— И как в воду скрылся.
Вот это я ей в самом деле сказал.
— Не «как», а на самом деле, — ответила моя Слава. — Смотри!
Что уж она сделала — не знаю. Вроде как слегка повела рукой у меня перед глазами — и ночная темнота будто сделалась прозрачной и серебристой, как в канун полнолуния. Да это он и был — нет, серебряный таз уже выкатился в зенит и светил оттуда во всю свою силу…
Старый парк. Ветхий панский дом с обрушенной крышей. Следов пожара нет, но стены потемнели от плесени, крыша провалена посередке — снега тут много зимой выпадает. Как в популярной песне: позабыт, позаброшен, государственному восстановлению не подлежит. Ну, язва я такая, что поделать…
— Тут подвал имеется, — говорит за спиной невидимая Бронислава. — А в нем — потайной ход. Длиной в километр с добрым гаком. Ты как думаешь, мой дед зря сюда вернулся?
Ну конечно. Через всю страну пилил, чтобы главное разбойничье сокровище отрыть. Так я и сказал моей гидессе. Или подумал, а она угадала.
— Я же говорила тебе — не корыстен он был. Любил лишь добрых коней да отменное оружие.
— Я пан Ковальский… тьфу, Островский, а она — пани Островская, — перефразировал я Сенкевича.
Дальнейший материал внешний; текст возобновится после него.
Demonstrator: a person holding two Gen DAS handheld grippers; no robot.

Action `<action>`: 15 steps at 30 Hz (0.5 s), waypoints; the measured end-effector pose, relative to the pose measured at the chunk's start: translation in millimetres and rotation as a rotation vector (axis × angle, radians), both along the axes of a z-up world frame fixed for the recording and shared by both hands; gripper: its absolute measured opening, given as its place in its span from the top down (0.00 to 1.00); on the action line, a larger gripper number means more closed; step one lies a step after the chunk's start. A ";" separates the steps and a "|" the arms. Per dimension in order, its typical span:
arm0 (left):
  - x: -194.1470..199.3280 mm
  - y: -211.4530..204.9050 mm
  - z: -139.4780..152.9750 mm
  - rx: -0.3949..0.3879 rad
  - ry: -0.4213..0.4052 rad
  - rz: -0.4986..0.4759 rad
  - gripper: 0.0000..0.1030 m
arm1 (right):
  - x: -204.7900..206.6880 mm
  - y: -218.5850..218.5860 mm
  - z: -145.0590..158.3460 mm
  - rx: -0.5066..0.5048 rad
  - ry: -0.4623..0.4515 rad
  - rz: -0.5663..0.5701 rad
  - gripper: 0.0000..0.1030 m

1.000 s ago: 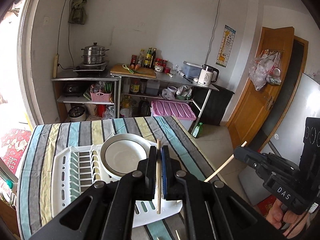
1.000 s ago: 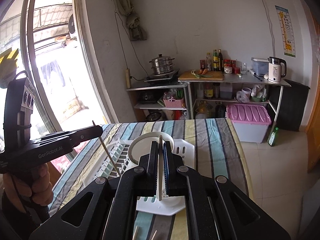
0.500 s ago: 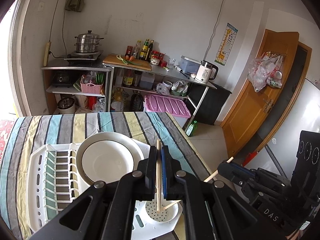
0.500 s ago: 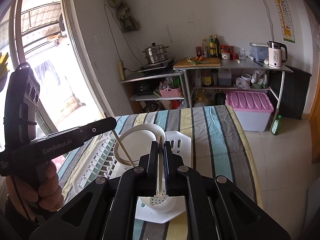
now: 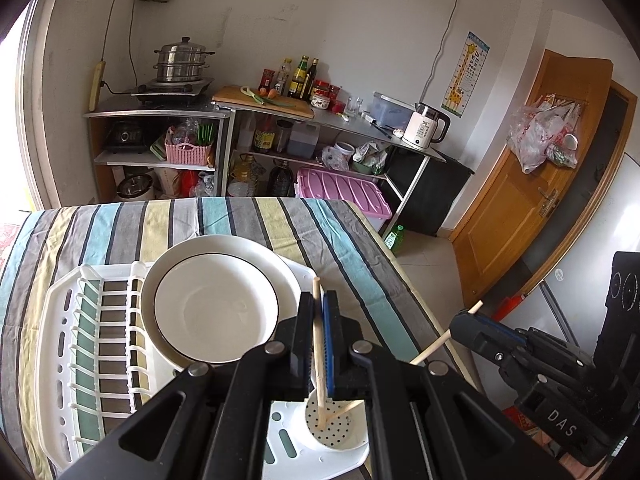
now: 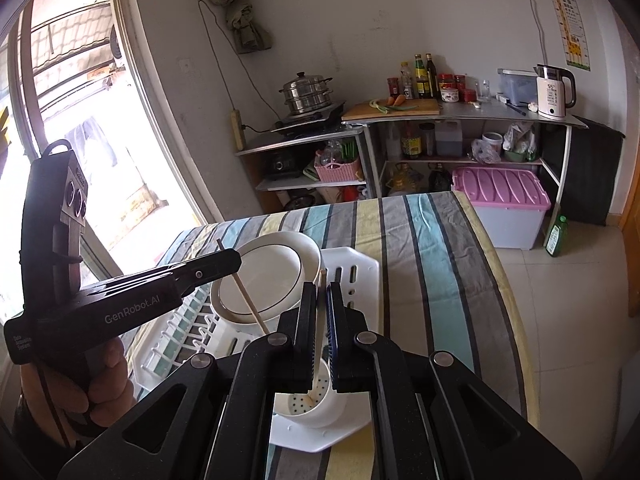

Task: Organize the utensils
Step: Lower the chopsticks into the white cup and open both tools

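Observation:
My left gripper (image 5: pixel 318 312) is shut on a wooden chopstick (image 5: pixel 319 360). Its lower tip rests inside the white perforated utensil cup (image 5: pixel 338 426) at the near corner of the white dish rack (image 5: pixel 64 344). My right gripper (image 6: pixel 320 296) is shut on a second chopstick (image 6: pixel 318 344), whose tip is also in the cup (image 6: pixel 310 404). In the left wrist view the right gripper (image 5: pixel 464 322) holds its chopstick (image 5: pixel 430 348) slanting down into the cup. In the right wrist view the left gripper (image 6: pixel 228 260) holds its chopstick (image 6: pixel 248 300) over the plates.
White plates (image 5: pixel 216 304) lie stacked on the rack's right side. The rack sits on a striped tablecloth (image 5: pixel 280 220). Shelves with a steamer pot (image 5: pixel 182 60), bottles and a kettle (image 5: pixel 426 122) stand behind the table. A wooden door (image 5: pixel 532 184) is at the right.
Both grippers have moved down and in toward the rack's cup. The two chopstick tips, earlier held above the rack, now stand inside the cup.

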State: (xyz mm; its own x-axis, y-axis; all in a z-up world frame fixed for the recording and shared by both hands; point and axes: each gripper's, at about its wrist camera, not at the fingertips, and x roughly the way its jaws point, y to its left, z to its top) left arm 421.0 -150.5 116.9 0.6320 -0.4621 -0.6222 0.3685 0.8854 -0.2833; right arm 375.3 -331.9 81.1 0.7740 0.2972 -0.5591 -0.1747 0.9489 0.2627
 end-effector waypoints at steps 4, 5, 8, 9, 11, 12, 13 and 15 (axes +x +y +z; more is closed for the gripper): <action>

— Саблю-баторовку, времен короля Стефана Батория, у него стражники еще в поместье Помарнацкого отобрали.
— Он же учителем притворялся.
— Почему — «притворялся»? С его-то образованием? Дед, чтобы тебе знать, иезуитский коллеж кончил с отличием, это тебе не пылким французом перед русской барышней выкаблучиваться. И шляхтич — он даже на черной земле шляхтич. А его корабеля….
— Душа самурая.
— Смейся. Тут у него старинная жигмунтовка в стене была замурована. От всякой мрази и сырости завернута в промасленную тряпицу. Знаешь, что такое жигмунтовка?
— Клинок имени короля Сигизмунда Третьего по прозвищу Ваза. Тот швед, что по совместительству на престоле Речи отметился, и оттого вышел описанный паном Генриком многолетний потоп. Почти как у Габриеля Маркеса, только еще хуже.
— Примем за объяснение. Михась, ты чего такой зловредный?
— Я? Да я с одного страха шуткую. Темно здесь, одни глаза чьи-то в темноте светят. Вовкодлака или иного перевертыша.
В самом деле: я уж и забыл, где нахожусь, у сибирского костерка или в белорусской усадьбе.
— Так мы эту самую жигмунтовку ищем, что ли?
— Чудак, ее там давно уже нет. Предок ее вытащил и с собой унес.
— Под воду.
— Помнишь, значит? Ход тянется под озером и упирается в древний кладбищенский костел.
Голос моей подружки становится еле слышен.
— А костел, Михась, в те времена стоял на краю болота. Помнишь, когда пан Павло из Пскова бежал? Нет? В марте. Двенадцатого числа по старому стилю. Еще подмерзало по ночам. Днем зыбь таяла, а по ночам ледяной коркой затягивалась.
Ее шершавая от черенка лопаты ручка плотно ухватила мою.
И я увидел воочию…
…Топкая равнина. Болото в кочках прошлогодней сухой травы. Полусгнившие развалины костела. Тяжкие могильные плиты, обросшие мохом, под сенью раскидистого дуба. Полная луна сверкает на плоских камнях, точно лед, посреди осоки разбивается на зеркальца.
И прямо к нам, повинуясь неслышимому свисту, как и почти двести лет назад, широкой иноходью мчатся дивные кони. Белая, в рысьих пятнах, шкура мерцает живым серебром, прозрачно-голубые гривы и хвосты развевает невидимый ветер, дикие глаза горят прозрачным, переливчатым пурпуром.